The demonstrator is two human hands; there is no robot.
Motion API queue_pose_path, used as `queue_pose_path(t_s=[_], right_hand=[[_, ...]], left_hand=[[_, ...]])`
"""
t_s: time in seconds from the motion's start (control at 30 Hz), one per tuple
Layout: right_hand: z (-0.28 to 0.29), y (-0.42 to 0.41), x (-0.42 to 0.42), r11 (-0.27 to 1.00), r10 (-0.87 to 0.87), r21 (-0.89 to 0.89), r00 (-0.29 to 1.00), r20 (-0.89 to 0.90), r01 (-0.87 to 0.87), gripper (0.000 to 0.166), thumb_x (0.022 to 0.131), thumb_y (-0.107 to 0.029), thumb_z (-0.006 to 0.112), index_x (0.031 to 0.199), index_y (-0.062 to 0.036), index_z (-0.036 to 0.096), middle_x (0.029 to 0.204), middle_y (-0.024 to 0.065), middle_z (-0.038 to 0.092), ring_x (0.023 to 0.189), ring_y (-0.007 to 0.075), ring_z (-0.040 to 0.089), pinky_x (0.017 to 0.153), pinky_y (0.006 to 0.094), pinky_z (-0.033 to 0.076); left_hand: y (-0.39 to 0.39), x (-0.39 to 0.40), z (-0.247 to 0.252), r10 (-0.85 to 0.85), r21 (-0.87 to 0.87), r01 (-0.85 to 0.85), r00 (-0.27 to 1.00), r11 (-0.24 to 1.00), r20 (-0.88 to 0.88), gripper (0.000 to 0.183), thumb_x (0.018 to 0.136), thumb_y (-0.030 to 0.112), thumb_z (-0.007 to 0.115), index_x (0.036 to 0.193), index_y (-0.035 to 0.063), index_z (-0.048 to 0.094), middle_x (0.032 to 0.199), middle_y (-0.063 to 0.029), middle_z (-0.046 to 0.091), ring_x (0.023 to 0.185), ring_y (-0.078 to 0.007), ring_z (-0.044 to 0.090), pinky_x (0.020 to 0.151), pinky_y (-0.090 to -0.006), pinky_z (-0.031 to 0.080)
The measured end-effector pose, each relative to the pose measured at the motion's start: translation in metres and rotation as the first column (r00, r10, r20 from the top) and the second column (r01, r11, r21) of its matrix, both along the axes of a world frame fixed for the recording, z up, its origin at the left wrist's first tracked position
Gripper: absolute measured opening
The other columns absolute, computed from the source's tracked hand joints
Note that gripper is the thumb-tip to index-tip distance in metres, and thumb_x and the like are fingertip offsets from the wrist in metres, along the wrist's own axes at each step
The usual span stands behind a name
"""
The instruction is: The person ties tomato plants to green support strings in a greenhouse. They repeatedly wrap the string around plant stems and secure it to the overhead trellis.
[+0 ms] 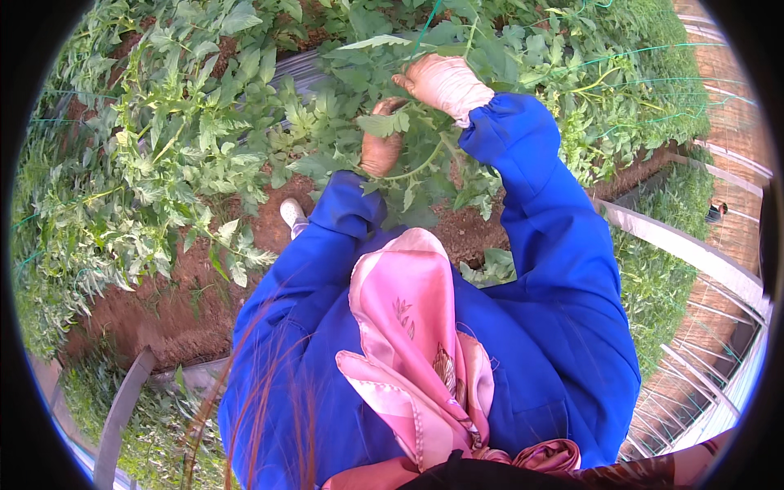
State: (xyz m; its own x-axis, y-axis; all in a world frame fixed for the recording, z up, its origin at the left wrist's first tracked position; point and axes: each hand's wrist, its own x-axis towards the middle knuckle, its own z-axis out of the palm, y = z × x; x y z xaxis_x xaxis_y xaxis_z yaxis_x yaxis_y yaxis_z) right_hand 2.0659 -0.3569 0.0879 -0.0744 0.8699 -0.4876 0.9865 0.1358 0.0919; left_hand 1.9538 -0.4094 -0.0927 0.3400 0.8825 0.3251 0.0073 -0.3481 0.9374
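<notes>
Both hands wear pale, soil-stained thin gloves and reach into a tomato plant in front of me. My left hand curves around the leafy shoots from the left, partly covered by a leaf. Whether its fingers grip a stem cannot be made out. Higher and to the right, my right hand is among the upper leaves, back of the hand up, its fingertips hidden. A green twine comes down from above to the foliage just beside it. A bent green stem arches below the two hands.
Dense rows of tomato plants stand left and right, with green twines strung along them. Brown soil and plastic mulch film show between the rows. Curved metal greenhouse frames rise at right and left. A white shoe rests on the soil.
</notes>
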Motion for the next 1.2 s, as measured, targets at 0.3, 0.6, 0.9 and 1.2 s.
queue_pose_path(t_s=[0.3,0.6,0.9,1.2], right_hand=[[0.014,0.024,-0.016,0.924,0.319,0.178,0.939,0.130,-0.339,0.035,0.090,-0.037,0.045,0.118,-0.0183,0.056,0.123,0.0050,0.053,0.104,0.0276,0.055,0.091,0.0471,0.040],[0.022,0.034,0.031,0.951,-0.035,0.275,0.937,-0.347,0.137,0.039,0.090,-0.041,0.047,0.108,-0.0105,0.062,0.093,0.0168,0.063,0.090,0.0334,0.058,0.078,0.0390,0.046],[0.008,0.022,0.015,0.932,0.030,0.356,0.965,-0.261,0.067,0.034,0.086,-0.036,0.049,0.093,-0.0062,0.063,0.084,0.0197,0.061,0.084,0.0372,0.057,0.074,0.0442,0.045],[0.018,-0.004,0.009,0.935,0.039,0.338,0.917,-0.397,0.106,0.032,0.087,-0.028,0.052,0.112,-0.0076,0.057,0.101,0.0174,0.061,0.095,0.0340,0.057,0.082,0.0388,0.045]], left_hand=[[0.010,-0.043,0.060,-0.288,0.088,0.400,0.780,0.912,-0.556,0.061,0.069,0.005,0.060,0.128,0.0130,0.044,0.120,-0.0099,0.050,0.116,-0.0271,0.042,0.107,-0.0412,0.020],[0.049,-0.104,0.000,-0.186,-0.031,0.759,0.199,0.650,0.962,0.046,0.078,0.029,0.066,0.113,0.0014,0.053,0.117,-0.0133,0.055,0.103,-0.0259,0.053,0.089,-0.0376,0.043],[0.002,-0.069,-0.024,0.425,-0.713,0.092,0.748,0.695,0.511,0.038,0.082,0.022,0.061,0.113,0.0014,0.053,0.112,-0.0110,0.056,0.099,-0.0223,0.054,0.085,-0.0346,0.044],[-0.034,-0.007,-0.014,0.197,-0.707,0.195,0.880,0.680,0.432,0.030,0.086,0.015,0.056,0.112,0.0014,0.053,0.107,-0.0086,0.058,0.095,-0.0187,0.055,0.082,-0.0315,0.045]])
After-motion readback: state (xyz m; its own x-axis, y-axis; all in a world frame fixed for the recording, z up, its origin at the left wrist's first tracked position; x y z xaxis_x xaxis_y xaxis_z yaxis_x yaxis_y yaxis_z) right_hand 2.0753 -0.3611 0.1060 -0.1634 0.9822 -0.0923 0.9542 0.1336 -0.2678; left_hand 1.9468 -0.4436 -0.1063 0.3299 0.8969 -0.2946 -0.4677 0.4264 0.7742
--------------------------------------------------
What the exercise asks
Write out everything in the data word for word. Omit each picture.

Response to this exercise
The demonstrator is two human hands; there is no robot.
Motion API queue_pose_path, used as `queue_pose_path(t_s=[_], right_hand=[[_, ...]], left_hand=[[_, ...]])`
"""
t_s: time in seconds from the motion's start (control at 30 Hz), one per tuple
Layout: right_hand: z (-0.28 to 0.29), y (-0.42 to 0.41), x (-0.42 to 0.42), r11 (-0.27 to 1.00), r10 (-0.87 to 0.87), r21 (-0.89 to 0.89), r00 (-0.29 to 1.00), r20 (-0.89 to 0.90), r01 (-0.87 to 0.87), gripper (0.000 to 0.166), thumb_x (0.022 to 0.131), thumb_y (-0.107 to 0.029), thumb_z (-0.006 to 0.112), index_x (0.031 to 0.199), index_y (-0.062 to 0.036), index_z (-0.036 to 0.096), middle_x (0.029 to 0.204), middle_y (-0.024 to 0.065), middle_z (-0.038 to 0.092), ring_x (0.023 to 0.189), ring_y (-0.007 to 0.075), ring_z (-0.040 to 0.089), pinky_x (0.017 to 0.153), pinky_y (0.006 to 0.094), pinky_z (-0.033 to 0.076); left_hand: y (-0.39 to 0.39), x (-0.39 to 0.40), z (-0.247 to 0.252), r10 (-0.85 to 0.85), r21 (-0.87 to 0.87), r01 (-0.85 to 0.85), r00 (-0.27 to 1.00), r11 (-0.24 to 1.00), r20 (-0.88 to 0.88), gripper (0.000 to 0.183), thumb_x (0.018 to 0.136), thumb_y (-0.030 to 0.112), thumb_z (-0.007 to 0.115), index_x (0.036 to 0.193), index_y (-0.035 to 0.063), index_z (-0.048 to 0.094), middle_x (0.032 to 0.199), middle_y (-0.063 to 0.029), middle_z (-0.046 to 0.091), ring_x (0.023 to 0.185), ring_y (-0.078 to 0.007), ring_z (-0.044 to 0.090), pinky_x (0.020 to 0.151), pinky_y (-0.090 to -0.006), pinky_z (-0.031 to 0.080)
The measured end-effector pose, each relative to the pose measured at the motion's start: translation in metres and rotation as the first column (r00, r10, r20 from the top) and the second column (r01, r11, r21) of its matrix, both along the axes of a world frame fixed for the recording, z up, its origin at the left wrist's first tracked position
Gripper: absolute measured opening
The other columns absolute, computed from the source's tracked hand joints
Note that gripper is the thumb-tip to index-tip distance in metres, and thumb_x and the like are fingertip offsets from the wrist in metres, along the wrist's own axes at each step
The usual span stands behind a name
"""
The instruction is: The person ties tomato plants to green support strings in a greenhouse. They repeatedly wrap the string around plant stems and secure it to the overhead trellis.
[+0 ms] 
State: (xyz m; its own x-axis, y-axis; all in a world frame fixed for the recording, z up, its origin at the left wrist's first tracked position; point and axes: each hand's wrist, its own x-axis towards the middle knuckle, its own z-axis out of the palm, y = z × x; x y z xaxis_x xaxis_y xaxis_z yaxis_x yaxis_y yaxis_z) right_hand 2.0659 -0.3569 0.0879 -0.0744 0.8699 -0.4876 0.9865 0.1358 0.0919; left_hand 1.9538 -0.4094 -0.0927 0.3400 0.8825 0.3251 0.0073 -0.3481 0.9374
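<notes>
Both hands wear pale, soil-stained thin gloves and reach into a tomato plant in front of me. My left hand curves around the leafy shoots from the left, partly covered by a leaf. Whether its fingers grip a stem cannot be made out. Higher and to the right, my right hand is among the upper leaves, back of the hand up, its fingertips hidden. A green twine comes down from above to the foliage just beside it. A bent green stem arches below the two hands.
Dense rows of tomato plants stand left and right, with green twines strung along them. Brown soil and plastic mulch film show between the rows. Curved metal greenhouse frames rise at right and left. A white shoe rests on the soil.
</notes>
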Motion for the next 1.2 s, as measured, targets at 0.3, 0.6, 0.9 and 1.2 s.
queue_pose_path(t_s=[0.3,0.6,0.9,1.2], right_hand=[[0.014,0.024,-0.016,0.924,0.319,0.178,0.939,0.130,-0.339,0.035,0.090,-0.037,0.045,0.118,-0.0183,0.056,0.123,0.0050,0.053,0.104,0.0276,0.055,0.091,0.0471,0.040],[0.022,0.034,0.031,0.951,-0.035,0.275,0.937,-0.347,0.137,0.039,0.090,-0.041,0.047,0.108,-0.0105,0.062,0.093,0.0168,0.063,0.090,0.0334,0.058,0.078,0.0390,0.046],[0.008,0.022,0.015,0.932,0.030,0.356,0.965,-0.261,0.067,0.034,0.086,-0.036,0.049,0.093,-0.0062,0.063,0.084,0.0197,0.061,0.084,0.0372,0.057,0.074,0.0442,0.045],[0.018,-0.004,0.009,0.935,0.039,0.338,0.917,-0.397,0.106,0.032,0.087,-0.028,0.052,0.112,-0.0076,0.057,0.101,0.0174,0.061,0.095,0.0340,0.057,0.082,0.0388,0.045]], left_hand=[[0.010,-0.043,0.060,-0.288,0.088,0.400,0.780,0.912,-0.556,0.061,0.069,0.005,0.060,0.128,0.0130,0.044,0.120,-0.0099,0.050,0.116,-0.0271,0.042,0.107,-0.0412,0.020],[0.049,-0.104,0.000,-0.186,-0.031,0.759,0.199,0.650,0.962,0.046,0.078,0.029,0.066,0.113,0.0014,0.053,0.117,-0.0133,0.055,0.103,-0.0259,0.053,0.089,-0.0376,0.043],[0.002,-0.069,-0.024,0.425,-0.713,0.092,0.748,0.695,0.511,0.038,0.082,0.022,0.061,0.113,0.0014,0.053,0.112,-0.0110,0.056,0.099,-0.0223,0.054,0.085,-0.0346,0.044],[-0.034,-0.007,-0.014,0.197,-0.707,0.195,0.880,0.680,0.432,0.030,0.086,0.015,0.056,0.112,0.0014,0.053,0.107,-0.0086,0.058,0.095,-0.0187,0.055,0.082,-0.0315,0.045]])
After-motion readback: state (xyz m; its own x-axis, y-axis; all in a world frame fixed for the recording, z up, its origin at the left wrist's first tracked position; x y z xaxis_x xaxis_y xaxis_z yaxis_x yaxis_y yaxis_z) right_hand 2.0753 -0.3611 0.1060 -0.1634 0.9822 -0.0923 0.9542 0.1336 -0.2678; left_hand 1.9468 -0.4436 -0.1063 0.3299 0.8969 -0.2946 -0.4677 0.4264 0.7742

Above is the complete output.